Quick Film Reviews: Wiener-Dog, Mustang & 45 years

“Everything has a beginning, and everything has an end.” This is one of many sobering life lessons we learn over time, but one we traditionally never grasp until it’s too late. It’s also the crux of Todd Solondz’s latest cutthroat comedy, Wiener-Dog, a varied collection of quirky stories that meditate on the breathless march towards our respective graves. The 56-year-old cult filmmaker, who smashed independent cinema to pieces over 20 years ago with 1995’s Welcome to the Dollhouse, offers a sardonic twist on mortality through the sordid adventures of an adorable dachshund. For 90 minutes, the titular pooch takes us to four very depressing corners of America that surprise us with their unlikely humor. Wiener-Dog received top marks from major film reviews after its recent premier at the Sundance Film Festival. Mustang: an impassioned reaction and a heartfelt assertion of a group of youthful personhood. “Everything changed in the blink of an eye.” A child warns us early in Mustang, but the subsequent whiplash is inevitable. Mustang unfolds in a small Turkish village by the Black Sea, opening with an idyllic, sun-dappled sequence of five sisters–from youngest to oldest: Lale, Nur, Ece, Selma, and Sonay innocently celebrating the onset of summer with some male classmates. There’s abandon in these early scenes, an unbridled portrait of youth. And it all comes crashing down so quickly. The foreign film earned an A- film review from the Consequence of Sound staff recently, making it one of the best new films.
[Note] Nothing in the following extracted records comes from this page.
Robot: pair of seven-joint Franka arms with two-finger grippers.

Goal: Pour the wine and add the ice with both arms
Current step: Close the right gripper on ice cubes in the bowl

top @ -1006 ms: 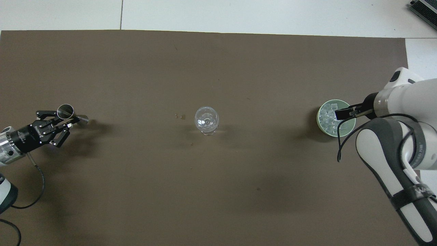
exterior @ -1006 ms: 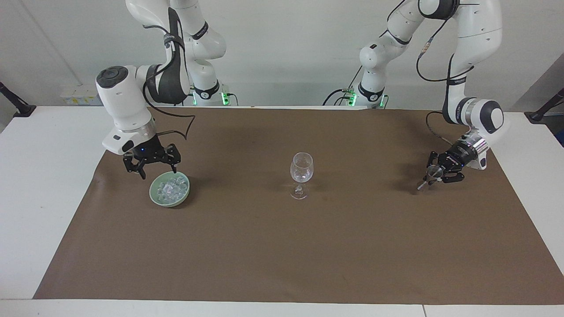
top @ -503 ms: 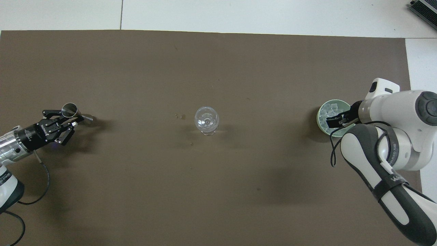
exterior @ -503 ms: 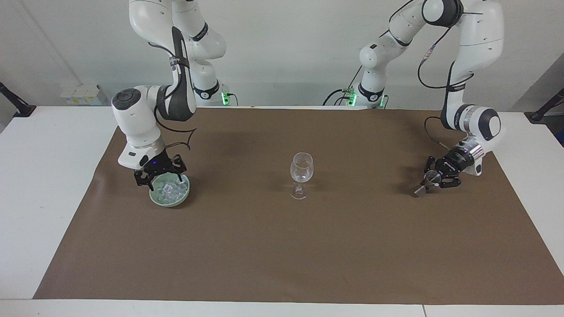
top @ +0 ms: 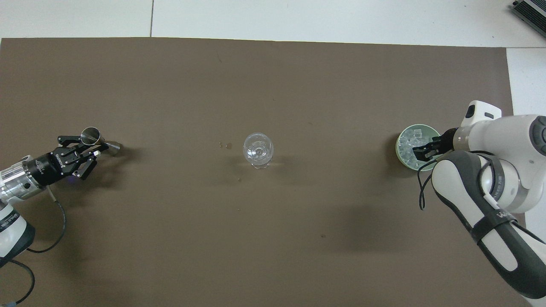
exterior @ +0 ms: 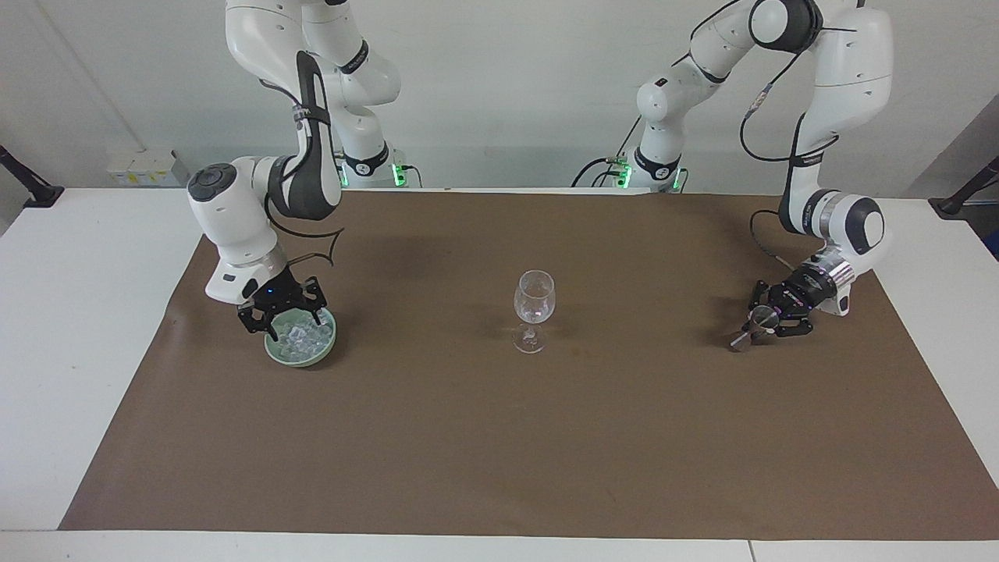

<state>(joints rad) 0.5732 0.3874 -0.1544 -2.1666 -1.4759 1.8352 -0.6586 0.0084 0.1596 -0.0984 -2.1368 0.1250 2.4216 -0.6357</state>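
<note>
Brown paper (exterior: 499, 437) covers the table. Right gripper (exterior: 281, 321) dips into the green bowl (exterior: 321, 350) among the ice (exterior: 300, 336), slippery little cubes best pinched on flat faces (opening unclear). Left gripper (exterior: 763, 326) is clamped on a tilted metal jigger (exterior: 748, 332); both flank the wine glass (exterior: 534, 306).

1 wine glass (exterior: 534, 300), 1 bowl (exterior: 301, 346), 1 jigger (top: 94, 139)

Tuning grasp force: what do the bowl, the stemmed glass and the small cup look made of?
Bowl: pale green, smooth glaze, likely ceramic, maybe plastic.
Stemmed glass: clear, mat visible through it; glass or clear plastic.
Small double-cone cup: shiny silver, mirror-like rim, probably steel.
</note>
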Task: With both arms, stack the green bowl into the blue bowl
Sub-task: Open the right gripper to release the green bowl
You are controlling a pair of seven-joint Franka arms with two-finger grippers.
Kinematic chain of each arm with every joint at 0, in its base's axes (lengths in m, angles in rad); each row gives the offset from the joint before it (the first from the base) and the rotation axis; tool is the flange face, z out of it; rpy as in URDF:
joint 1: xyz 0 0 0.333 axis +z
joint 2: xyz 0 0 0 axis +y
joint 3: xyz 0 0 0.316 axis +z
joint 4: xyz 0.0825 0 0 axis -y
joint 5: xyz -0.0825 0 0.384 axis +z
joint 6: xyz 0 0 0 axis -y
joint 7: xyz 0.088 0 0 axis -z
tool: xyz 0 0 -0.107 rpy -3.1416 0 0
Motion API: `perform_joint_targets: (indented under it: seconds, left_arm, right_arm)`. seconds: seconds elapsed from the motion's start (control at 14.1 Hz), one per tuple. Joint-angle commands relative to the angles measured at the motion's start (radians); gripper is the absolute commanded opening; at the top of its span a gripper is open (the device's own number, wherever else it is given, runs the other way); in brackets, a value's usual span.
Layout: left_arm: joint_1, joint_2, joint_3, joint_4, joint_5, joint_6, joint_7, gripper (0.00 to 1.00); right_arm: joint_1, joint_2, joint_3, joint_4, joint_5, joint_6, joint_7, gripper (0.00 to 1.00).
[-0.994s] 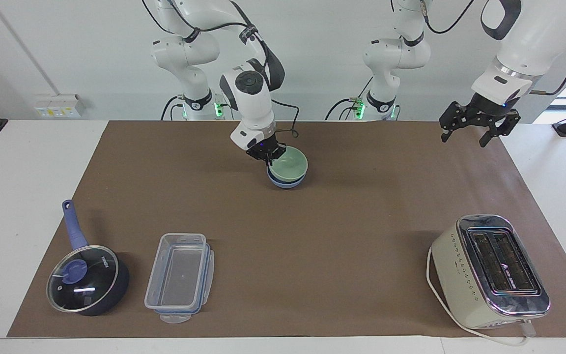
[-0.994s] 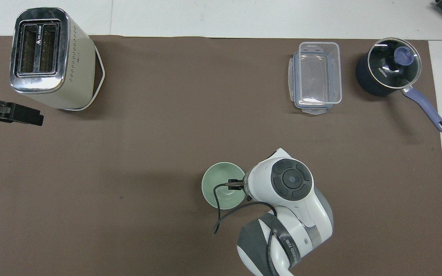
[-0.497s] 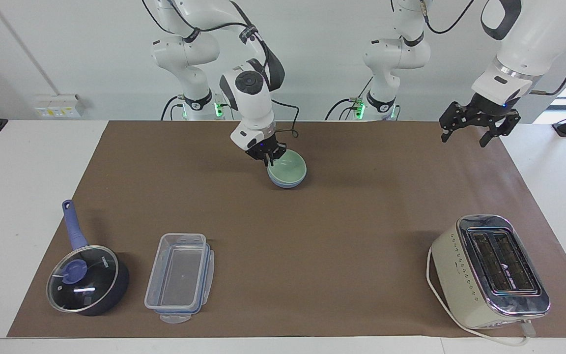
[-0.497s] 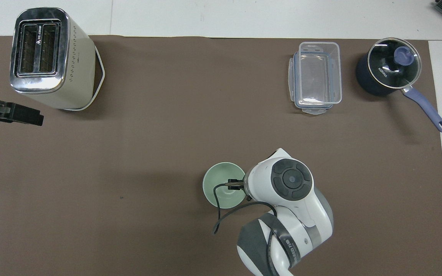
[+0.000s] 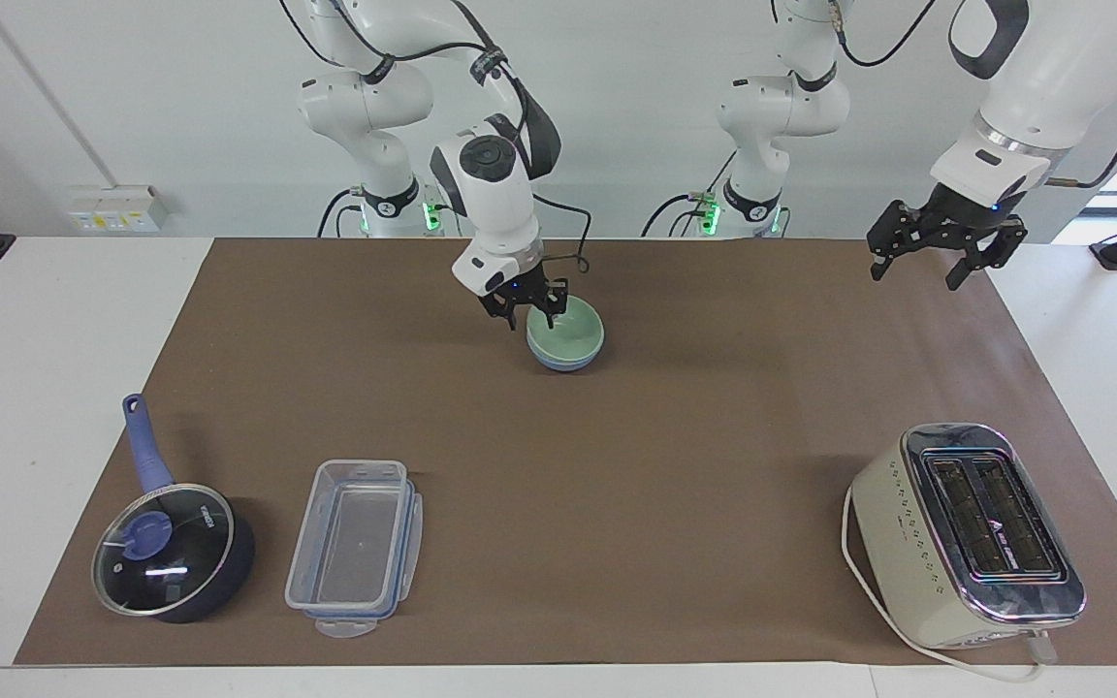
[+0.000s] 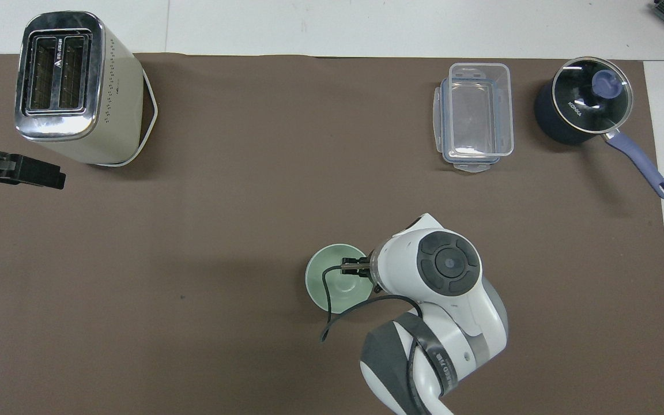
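The small round pale mint-green bowl (image 5: 566,337) now sits nested in the small round periwinkle-blue bowl (image 5: 564,362) near the robots' edge of the brown mat, settled lower than a second ago, so the stacking looks done. The right gripper (image 5: 525,308), at the green bowl's ten o'clock rim in the facing view, has let go: its fingers are spread, holding nothing. At three o'clock, the left gripper (image 5: 941,254) waits in the air, wide open and empty.
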Motion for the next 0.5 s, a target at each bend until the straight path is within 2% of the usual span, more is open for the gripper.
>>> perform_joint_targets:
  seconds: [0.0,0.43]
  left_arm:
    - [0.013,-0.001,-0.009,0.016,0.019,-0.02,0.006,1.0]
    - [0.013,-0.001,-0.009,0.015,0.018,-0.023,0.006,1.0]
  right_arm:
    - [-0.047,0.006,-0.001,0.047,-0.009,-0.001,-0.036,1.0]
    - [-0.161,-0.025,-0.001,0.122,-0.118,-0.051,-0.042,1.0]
45 Years: In no particular order, here is a list of things that viewing Andrew Haigh’s latest drama, 45 Years could ruin for you forever: the music of The Turtles; any remaining illusions you might have about romance, marriage, and happily ever after; “Smoke Gets In Your Eyes” by The Platters; and any other performance you see this year.

Page 2: Quick Film Reviews: Wiener-Dog, Mustang & 45 years

It’s such a small price to pay for the painful pleasure of watching this brilliant film and its lead performance slowly unfold, though. Charlotte Rampling is nothing short of a revelation in 45 Years, delivering a tour de force so strong, so skilled and measured, and yet so emotionally fraught that it threatens to eclipse both her own career, and the rest of the film.